TASK: Everything from the line containing "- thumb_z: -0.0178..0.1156" through the last line of the records below should be printed exactly, please, and nothing else.
------------------------
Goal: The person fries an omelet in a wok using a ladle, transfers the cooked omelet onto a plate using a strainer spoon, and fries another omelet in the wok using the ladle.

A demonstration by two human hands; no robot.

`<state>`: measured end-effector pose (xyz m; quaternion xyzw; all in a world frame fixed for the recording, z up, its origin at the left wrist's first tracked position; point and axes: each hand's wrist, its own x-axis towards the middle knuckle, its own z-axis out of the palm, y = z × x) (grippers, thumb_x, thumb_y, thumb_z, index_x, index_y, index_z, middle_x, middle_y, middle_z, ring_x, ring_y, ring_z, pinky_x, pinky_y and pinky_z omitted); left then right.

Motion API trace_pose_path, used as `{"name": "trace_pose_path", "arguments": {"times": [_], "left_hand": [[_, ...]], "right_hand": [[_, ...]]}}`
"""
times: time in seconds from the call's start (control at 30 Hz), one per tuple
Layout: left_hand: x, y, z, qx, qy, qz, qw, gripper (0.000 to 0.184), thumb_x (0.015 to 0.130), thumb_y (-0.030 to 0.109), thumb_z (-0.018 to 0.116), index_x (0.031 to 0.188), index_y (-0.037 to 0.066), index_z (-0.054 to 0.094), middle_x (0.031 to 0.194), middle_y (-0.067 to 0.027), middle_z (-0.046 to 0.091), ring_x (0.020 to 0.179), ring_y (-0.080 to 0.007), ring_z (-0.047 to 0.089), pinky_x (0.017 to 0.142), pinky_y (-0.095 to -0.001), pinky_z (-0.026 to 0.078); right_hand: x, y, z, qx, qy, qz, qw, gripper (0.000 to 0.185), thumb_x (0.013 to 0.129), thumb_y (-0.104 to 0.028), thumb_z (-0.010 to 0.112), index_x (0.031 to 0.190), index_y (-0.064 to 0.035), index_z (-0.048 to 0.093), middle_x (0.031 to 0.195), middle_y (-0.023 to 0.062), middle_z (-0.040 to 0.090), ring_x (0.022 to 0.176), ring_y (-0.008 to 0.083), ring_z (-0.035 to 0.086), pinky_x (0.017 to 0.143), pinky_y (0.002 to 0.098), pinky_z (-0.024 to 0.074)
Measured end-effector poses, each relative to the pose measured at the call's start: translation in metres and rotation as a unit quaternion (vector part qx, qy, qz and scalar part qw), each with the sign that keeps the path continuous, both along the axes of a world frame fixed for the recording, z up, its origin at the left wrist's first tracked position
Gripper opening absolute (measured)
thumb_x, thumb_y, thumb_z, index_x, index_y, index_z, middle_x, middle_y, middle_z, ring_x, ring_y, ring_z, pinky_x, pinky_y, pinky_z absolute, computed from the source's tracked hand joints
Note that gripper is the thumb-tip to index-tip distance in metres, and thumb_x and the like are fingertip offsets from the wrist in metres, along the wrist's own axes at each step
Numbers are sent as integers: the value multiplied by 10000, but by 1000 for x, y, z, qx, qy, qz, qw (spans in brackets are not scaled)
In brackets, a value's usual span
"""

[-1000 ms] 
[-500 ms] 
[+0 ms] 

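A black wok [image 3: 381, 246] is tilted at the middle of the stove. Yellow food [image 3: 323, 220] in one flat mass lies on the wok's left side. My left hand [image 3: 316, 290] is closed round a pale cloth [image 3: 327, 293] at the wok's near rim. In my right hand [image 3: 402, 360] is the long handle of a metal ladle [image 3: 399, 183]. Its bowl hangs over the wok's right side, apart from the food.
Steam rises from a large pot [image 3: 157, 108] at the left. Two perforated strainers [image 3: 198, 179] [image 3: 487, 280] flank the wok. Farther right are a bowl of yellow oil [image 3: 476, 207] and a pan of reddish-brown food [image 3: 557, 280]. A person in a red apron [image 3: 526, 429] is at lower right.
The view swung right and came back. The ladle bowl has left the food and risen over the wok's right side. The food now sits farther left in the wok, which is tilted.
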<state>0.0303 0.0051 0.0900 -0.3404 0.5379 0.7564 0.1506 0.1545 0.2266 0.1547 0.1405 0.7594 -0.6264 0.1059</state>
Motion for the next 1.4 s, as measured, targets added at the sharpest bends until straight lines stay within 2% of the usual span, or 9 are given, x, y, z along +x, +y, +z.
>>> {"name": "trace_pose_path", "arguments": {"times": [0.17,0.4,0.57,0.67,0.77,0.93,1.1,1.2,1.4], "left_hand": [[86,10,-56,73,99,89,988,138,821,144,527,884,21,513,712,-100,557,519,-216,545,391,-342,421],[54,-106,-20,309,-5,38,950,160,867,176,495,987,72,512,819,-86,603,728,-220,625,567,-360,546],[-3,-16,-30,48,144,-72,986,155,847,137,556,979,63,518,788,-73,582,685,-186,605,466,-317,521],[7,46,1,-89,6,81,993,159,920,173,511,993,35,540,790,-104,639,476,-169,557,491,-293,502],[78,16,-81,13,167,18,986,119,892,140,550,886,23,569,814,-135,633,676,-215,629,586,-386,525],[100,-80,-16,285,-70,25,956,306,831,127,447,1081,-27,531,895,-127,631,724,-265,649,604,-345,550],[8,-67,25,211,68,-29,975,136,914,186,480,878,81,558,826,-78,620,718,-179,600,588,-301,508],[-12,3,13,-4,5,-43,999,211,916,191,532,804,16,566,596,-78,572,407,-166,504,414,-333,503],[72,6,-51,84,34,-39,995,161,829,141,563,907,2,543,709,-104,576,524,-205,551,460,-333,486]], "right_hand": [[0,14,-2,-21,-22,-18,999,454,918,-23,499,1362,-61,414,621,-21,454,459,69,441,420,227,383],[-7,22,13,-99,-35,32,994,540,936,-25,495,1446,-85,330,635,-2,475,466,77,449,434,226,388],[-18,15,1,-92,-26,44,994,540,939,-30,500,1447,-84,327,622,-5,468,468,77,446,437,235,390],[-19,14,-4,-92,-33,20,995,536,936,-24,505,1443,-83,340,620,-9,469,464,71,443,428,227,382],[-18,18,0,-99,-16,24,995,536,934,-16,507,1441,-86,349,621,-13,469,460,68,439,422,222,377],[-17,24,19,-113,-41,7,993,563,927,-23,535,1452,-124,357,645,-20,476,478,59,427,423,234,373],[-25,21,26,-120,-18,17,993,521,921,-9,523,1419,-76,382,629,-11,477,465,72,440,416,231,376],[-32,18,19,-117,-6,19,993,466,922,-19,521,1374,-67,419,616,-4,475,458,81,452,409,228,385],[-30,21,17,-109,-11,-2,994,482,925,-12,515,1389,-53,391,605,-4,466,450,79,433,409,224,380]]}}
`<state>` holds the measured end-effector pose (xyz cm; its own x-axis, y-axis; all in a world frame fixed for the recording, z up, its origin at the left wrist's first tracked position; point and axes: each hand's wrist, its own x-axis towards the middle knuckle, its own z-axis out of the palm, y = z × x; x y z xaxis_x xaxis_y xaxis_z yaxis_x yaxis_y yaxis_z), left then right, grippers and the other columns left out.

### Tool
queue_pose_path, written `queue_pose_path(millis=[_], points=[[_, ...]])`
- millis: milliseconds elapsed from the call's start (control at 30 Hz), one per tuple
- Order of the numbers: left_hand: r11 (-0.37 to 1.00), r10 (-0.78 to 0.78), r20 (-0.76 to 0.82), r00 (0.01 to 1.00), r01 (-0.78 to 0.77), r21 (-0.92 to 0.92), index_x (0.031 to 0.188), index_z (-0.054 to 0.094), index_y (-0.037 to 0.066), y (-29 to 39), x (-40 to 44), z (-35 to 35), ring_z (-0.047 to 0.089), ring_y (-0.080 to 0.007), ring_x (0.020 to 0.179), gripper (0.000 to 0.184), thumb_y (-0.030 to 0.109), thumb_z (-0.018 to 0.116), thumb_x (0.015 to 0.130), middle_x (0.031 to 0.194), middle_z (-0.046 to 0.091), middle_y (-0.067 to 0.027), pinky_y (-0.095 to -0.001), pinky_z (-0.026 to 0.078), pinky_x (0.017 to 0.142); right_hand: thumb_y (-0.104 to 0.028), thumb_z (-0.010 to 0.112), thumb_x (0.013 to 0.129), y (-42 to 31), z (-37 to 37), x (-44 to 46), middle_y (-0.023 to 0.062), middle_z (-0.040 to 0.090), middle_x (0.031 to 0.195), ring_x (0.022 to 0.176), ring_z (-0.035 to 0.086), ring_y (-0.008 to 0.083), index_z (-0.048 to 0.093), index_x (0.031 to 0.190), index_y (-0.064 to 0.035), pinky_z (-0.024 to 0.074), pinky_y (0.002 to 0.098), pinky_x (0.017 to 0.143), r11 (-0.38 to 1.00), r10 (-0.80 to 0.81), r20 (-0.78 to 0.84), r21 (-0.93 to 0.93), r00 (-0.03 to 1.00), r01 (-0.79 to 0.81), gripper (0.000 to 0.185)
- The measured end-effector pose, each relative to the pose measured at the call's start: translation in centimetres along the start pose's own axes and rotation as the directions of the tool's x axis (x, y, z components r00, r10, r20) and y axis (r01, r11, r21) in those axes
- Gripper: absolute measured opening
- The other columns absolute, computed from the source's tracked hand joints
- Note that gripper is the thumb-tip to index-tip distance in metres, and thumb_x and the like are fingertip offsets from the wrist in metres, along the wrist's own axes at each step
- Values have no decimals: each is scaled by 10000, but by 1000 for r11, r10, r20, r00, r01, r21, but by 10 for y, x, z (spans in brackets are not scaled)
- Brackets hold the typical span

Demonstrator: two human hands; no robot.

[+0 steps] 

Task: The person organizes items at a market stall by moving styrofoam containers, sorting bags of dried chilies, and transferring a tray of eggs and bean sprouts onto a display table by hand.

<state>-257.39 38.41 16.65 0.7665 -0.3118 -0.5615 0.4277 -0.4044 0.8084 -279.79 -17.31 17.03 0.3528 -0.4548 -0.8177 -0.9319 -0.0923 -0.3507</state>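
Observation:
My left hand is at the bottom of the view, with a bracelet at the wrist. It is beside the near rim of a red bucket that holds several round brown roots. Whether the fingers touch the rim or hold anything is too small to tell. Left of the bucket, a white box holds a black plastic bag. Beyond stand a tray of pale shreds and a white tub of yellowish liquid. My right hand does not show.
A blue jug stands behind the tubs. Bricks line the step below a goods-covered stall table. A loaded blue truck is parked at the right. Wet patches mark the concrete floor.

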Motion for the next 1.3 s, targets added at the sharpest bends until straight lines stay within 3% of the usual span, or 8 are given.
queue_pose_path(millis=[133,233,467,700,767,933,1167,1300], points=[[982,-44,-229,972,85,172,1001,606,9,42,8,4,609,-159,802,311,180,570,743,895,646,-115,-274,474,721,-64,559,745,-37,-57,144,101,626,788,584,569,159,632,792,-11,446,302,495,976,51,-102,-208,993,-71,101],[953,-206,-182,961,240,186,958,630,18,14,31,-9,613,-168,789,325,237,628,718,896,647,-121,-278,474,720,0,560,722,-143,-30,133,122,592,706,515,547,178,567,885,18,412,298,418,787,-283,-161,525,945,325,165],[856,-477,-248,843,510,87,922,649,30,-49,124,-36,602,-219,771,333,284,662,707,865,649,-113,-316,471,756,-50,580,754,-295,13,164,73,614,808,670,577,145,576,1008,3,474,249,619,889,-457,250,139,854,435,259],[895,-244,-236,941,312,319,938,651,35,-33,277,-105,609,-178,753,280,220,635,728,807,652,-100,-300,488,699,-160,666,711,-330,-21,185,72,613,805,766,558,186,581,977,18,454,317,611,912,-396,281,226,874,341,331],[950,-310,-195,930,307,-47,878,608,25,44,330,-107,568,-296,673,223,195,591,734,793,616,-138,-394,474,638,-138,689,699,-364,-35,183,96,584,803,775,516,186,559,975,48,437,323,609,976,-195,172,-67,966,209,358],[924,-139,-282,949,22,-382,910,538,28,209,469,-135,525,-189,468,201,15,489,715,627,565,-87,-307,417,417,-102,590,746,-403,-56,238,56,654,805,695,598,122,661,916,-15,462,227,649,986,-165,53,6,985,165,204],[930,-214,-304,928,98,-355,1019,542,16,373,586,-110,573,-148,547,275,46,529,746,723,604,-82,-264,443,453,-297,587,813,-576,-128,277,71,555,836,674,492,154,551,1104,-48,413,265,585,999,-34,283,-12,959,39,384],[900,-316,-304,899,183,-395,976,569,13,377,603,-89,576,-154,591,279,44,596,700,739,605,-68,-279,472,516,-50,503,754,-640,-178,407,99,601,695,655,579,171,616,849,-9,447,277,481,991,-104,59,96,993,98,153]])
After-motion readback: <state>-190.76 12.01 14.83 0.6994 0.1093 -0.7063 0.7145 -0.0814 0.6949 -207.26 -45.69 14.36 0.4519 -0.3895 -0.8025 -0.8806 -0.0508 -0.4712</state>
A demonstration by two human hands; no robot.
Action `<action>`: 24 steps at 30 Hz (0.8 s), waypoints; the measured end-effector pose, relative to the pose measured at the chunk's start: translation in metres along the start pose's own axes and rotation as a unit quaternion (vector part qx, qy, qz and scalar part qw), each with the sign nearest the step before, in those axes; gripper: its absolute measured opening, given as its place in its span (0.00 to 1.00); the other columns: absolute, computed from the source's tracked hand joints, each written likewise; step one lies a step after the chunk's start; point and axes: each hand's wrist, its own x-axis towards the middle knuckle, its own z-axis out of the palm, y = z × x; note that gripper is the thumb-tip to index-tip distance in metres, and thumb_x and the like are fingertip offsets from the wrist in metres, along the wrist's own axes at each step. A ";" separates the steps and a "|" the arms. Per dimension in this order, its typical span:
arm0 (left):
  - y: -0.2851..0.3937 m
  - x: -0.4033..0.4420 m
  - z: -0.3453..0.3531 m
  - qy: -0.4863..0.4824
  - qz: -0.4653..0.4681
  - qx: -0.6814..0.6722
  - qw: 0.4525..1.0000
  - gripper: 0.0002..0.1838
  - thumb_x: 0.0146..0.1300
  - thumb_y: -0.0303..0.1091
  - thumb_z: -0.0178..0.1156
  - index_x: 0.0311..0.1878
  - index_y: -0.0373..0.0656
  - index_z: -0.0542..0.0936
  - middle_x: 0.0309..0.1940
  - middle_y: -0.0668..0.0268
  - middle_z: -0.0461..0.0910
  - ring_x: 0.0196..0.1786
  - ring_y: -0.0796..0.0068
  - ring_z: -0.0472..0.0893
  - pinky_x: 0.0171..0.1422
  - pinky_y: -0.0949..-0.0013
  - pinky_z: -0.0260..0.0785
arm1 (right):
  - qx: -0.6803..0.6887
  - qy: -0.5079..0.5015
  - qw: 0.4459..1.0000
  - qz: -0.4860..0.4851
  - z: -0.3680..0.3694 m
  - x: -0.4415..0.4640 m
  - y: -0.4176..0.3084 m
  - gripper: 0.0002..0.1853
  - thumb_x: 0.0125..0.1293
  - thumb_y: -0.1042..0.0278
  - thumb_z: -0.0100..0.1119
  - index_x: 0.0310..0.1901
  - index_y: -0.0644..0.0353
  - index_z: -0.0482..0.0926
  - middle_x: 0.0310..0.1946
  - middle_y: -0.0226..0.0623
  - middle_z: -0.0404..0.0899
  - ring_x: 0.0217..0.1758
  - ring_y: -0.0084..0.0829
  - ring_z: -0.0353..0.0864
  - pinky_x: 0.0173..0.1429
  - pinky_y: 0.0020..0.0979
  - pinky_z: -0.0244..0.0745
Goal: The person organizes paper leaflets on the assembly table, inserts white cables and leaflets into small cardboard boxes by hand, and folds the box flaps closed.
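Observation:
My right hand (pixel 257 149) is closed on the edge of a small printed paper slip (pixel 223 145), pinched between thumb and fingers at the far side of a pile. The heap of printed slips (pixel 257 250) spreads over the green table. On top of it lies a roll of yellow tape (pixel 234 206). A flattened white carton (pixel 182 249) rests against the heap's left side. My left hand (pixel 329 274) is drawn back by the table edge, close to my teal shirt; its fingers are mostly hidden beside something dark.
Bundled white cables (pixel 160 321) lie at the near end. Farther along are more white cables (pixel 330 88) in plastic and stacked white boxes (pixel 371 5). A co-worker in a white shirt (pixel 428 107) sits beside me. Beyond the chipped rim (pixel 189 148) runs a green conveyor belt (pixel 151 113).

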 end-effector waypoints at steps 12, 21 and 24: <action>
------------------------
OUTPUT OF THE TASK:
  - thumb_z: -0.0178..0.1156
  - index_x: 0.0311..0.1878
  - index_y: -0.0373..0.0656
  - index_z: -0.0542..0.0936
  - middle_x: 0.0309..0.1940
  - middle_y: -0.0668..0.0268
  - middle_z: -0.0461..0.0910
  - ring_x: 0.0196..0.1786
  - ring_y: -0.0796..0.0068
  - ring_z: -0.0472..0.0893
  - pinky_x: 0.0171..0.1422
  - pinky_y: -0.0949..-0.0013
  - pinky_z: -0.0260..0.0785
arm1 (right):
  - qx: -0.6803..0.6887
  - qy: -0.5079..0.5015
  - qw: 0.4459..1.0000
  - qz: -0.4860..0.4851
  - z: -0.3680..0.3694 m
  - x: -0.4415..0.4640 m
  - y: -0.4176..0.3084 m
  - gripper: 0.0002..0.1853
  - thumb_x: 0.0125..0.1293
  - thumb_y: -0.1042..0.0278
  - thumb_z: -0.0100..0.1119
  - index_x: 0.0310..0.1901
  - index_y: -0.0644..0.0353
  - index_z: -0.0482..0.0926
  - middle_x: 0.0310..0.1946
  - middle_y: -0.0226..0.0623
  - middle_z: -0.0404..0.0899
  - ring_x: 0.0217..0.1758
  - ring_y: -0.0084..0.0829
  - ring_z: -0.0353..0.0864
  - pinky_x: 0.0173..0.1429
  - pinky_y: 0.0020..0.0979
  - pinky_z: -0.0244..0.0745
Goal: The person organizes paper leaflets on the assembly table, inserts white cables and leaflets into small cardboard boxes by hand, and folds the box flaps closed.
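Observation:
My right hand (pixel 257 149) is closed on the edge of a small printed paper slip (pixel 223 145), pinched between thumb and fingers at the far side of a pile. The heap of printed slips (pixel 257 250) spreads over the green table. On top of it lies a roll of yellow tape (pixel 234 206). A flattened white carton (pixel 182 249) rests against the heap's left side. My left hand (pixel 329 274) is drawn back by the table edge, close to my teal shirt; its fingers are mostly hidden beside something dark.
Bundled white cables (pixel 160 321) lie at the near end. Farther along are more white cables (pixel 330 88) in plastic and stacked white boxes (pixel 371 5). A co-worker in a white shirt (pixel 428 107) sits beside me. Beyond the chipped rim (pixel 189 148) runs a green conveyor belt (pixel 151 113).
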
 end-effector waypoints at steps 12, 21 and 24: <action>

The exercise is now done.